交流の広場

多摩川遊歩記

第12話 三田氏の滅亡と海禅寺

▲歴史の重みを今に伝える海禅寺山門
 春には桜が美しい
 JR二俣尾駅の東側、辛垣(からかい)山の麓に、かつての青梅地方の支配者三田氏に菩提寺として手厚い保護を受けた「海禅寺」があります。戦国時代の永禄6年 (1563)に起った「辛垣の合戦」で、辛垣城主三田綱秀は、滝山城主北条氏照率いるの軍勢に敗北。辛垣城は炎に包まれまれました。その際、海禅寺にも火の手が及んでいます。三田綱秀は落ちた辛垣城から脱出。岩槻(埼玉県)まで逃れ、自刃して尽きました。この時すでに74歳の老いの身であったそうです。
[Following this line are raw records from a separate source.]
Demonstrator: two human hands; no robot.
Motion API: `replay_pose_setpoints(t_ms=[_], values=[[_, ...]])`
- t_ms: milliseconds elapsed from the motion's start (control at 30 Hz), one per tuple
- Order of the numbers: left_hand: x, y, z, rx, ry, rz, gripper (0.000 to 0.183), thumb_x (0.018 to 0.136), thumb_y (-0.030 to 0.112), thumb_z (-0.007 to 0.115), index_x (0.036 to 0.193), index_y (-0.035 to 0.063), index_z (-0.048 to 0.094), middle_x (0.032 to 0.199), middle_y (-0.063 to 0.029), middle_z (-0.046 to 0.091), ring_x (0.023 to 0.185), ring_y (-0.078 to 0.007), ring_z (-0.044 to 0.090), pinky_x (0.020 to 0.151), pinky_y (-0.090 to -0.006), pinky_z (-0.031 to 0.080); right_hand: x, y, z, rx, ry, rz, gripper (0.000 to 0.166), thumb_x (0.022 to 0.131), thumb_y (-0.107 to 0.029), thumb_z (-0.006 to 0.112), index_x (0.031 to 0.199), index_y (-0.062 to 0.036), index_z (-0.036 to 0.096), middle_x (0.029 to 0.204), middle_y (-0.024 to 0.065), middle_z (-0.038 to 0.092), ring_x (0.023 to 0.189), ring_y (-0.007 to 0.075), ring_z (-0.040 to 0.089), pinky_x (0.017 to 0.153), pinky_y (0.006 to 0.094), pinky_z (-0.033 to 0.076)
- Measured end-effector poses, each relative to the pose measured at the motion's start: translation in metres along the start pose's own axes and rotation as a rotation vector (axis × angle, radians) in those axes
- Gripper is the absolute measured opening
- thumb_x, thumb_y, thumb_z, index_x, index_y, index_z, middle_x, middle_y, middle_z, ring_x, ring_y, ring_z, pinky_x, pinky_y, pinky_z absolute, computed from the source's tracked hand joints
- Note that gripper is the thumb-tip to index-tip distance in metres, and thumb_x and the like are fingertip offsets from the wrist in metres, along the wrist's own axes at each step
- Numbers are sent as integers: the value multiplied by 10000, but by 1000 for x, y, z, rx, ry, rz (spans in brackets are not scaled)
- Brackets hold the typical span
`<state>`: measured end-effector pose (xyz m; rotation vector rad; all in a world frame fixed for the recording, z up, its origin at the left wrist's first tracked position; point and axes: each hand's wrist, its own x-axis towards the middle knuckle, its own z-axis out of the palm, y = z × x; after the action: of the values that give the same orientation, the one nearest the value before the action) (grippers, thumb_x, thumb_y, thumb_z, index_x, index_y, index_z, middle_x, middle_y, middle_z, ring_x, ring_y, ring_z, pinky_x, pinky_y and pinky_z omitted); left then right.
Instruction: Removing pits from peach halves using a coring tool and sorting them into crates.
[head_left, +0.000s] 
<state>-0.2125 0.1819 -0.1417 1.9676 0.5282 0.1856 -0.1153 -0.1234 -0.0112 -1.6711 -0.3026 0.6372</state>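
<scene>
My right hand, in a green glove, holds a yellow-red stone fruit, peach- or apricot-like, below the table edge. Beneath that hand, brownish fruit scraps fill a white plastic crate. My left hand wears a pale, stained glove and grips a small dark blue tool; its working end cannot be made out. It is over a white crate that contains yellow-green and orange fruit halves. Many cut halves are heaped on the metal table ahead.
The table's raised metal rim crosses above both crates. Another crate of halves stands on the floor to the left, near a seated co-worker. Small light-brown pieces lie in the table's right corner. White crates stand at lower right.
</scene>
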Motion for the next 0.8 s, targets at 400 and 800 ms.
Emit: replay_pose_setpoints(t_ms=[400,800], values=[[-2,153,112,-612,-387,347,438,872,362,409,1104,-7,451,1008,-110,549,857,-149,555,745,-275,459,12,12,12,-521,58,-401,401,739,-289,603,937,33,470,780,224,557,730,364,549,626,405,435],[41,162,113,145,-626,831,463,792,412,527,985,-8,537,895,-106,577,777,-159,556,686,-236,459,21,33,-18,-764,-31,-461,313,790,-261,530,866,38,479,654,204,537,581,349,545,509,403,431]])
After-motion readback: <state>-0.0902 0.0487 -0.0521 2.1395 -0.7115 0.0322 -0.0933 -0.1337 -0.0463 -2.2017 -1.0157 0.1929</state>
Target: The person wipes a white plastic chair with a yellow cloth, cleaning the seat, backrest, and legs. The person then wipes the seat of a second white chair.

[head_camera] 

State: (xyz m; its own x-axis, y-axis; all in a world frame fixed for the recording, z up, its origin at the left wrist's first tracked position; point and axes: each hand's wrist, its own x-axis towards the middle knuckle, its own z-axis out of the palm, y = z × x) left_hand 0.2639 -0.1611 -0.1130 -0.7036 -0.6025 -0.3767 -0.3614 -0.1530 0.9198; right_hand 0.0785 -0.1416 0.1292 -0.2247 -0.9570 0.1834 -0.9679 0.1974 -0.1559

後に、家来がその首を持ち帰って埋めたとされる「首塚」が、海禅寺に残されています。

   
       ▲室町時代からの歴史をもつ曹洞宗海禅寺

●吉川英治記念館●

▲吉川英治記念館
「草思堂」と呼ばれる書斎も残っている

 吉川英治(1892〜1962)は、「宮本武蔵」をはじめ、「鳴門秘帖」、「松のや露八」、「太閤記」、「新・平家物語」、「私本太平記」など、長編約80編、短編約180編という膨大な小説を執筆し、多くの人々に愛読された国民文学作家で、昭和35年(1960)には文化勲章を受賞しています。

 吉川英治記念館は、JR二俣尾駅から徒歩15分、吉野街道沿いにあります。近辺は観梅で有名な「吉野梅郷」で、春には観光客で賑わいます。